Agents of Atlas ditches the obnoxious coloring and de-ages Claw a bit. Which, if he supposedly learns from some lama how to prolong his life, why let himself look 2 trillion years old? "Yellow Claw" becomes an Americanized bastardization of his true title "Golden Claw", and that's separate from his name, which ends up being "Master Plan." Which year, is cheesy, but fits into the notion Parker's playing with, that everything that's going on has been part of an extremely long-range scheme the Claw's been up to and had to adjust on the fly to various complications, mostly related to Woo's career path.
Because Woo did end up getting some use in Marvel in the '70s and '80s, but basically as just another SHIELD agent. You know how it goes, a writer creates a new agent they think is really keen, but every other writer has their own preference, so it's nice for creating a bench of actual SHIELD agents with faces and personalities, but none of them ever really rise to prominence. At least, not for anything good (looking at Maria Hill and her Gyrich-level obnoxiousness and incompetence.)
And that gets folded in. Golden Claw was supposed to be a villain Woo would defeat that create a legend for himself, but government bureaucracy - and racism, and the myth of meritocracy - being what it is, he got shunted into some dead-end desk job and that was it. So Woo aged, and stagnated, and grew frustrated and probably resentful of how his life turned out and seized an opportunity to be the big hero, expose a conspiracy, and got his team incinerated. Bob restores him, but to his last mental impression of Jimmy, recorded by his headband in 1959.

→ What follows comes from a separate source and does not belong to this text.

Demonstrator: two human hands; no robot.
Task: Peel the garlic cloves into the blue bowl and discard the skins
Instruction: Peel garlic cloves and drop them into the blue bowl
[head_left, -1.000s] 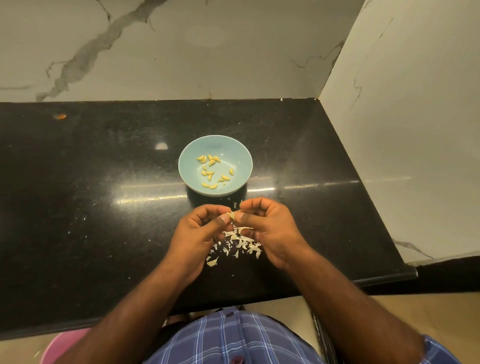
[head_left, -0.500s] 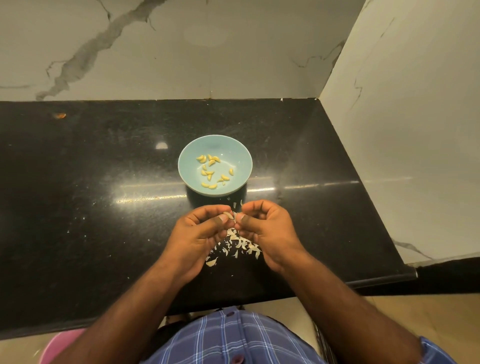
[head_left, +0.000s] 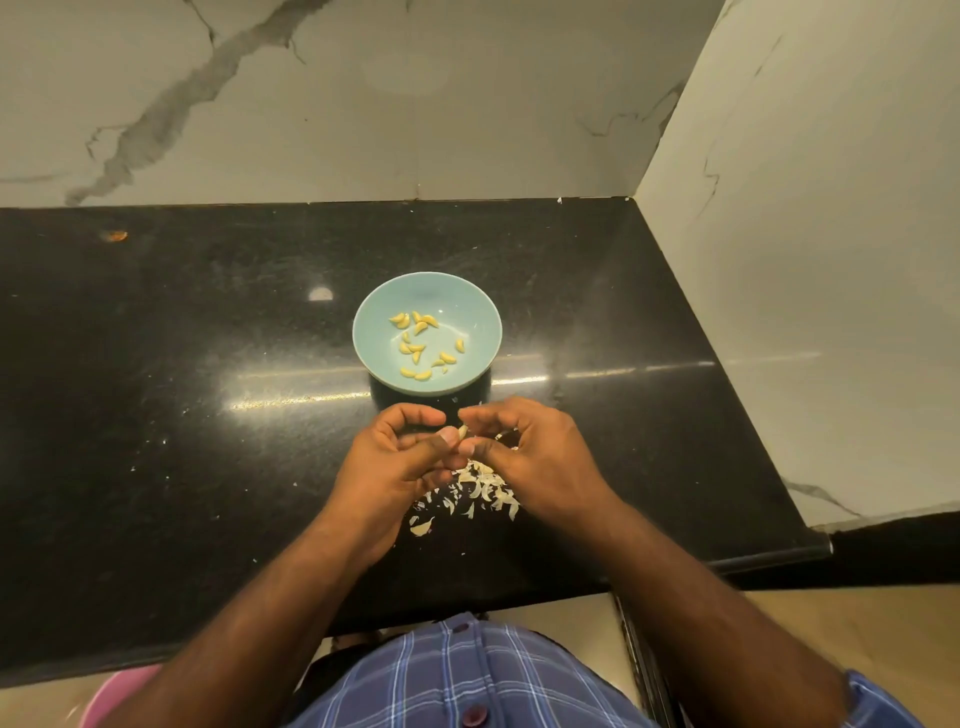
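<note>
Likely a home kitchen, black granite counter (head_left: 208, 364), marble-look wall tiles (head_left: 467, 104)

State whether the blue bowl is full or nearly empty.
Nearly empty: the bowl holds only a few scattered cloves, with most of its floor bare.

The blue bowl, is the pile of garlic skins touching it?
Apart. The head view shows bare black counter between the blue bowl and the pile of garlic skins, which lies nearer the person.
</note>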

So you get young Jimmy Woo, hotshot secret agent type, in his prime, who also gets to be the "man out of time," having lost decades of his life. It's an opportunity to do things right the second time, minus the desperation and regret. (It also puts him behind in regard to how much things have changed for other people he once knew, which comes back to bite him in the ass when he goes looking for Suwan, who had a very interesting 50 years of her own.) Jimmy's operating outside the law, his team pulled together by trust and respect rather than an order from Eisenhower. Which also means they can't be disbanded on a whim by the shifting political climate. The work can continue for as long as they want to work together.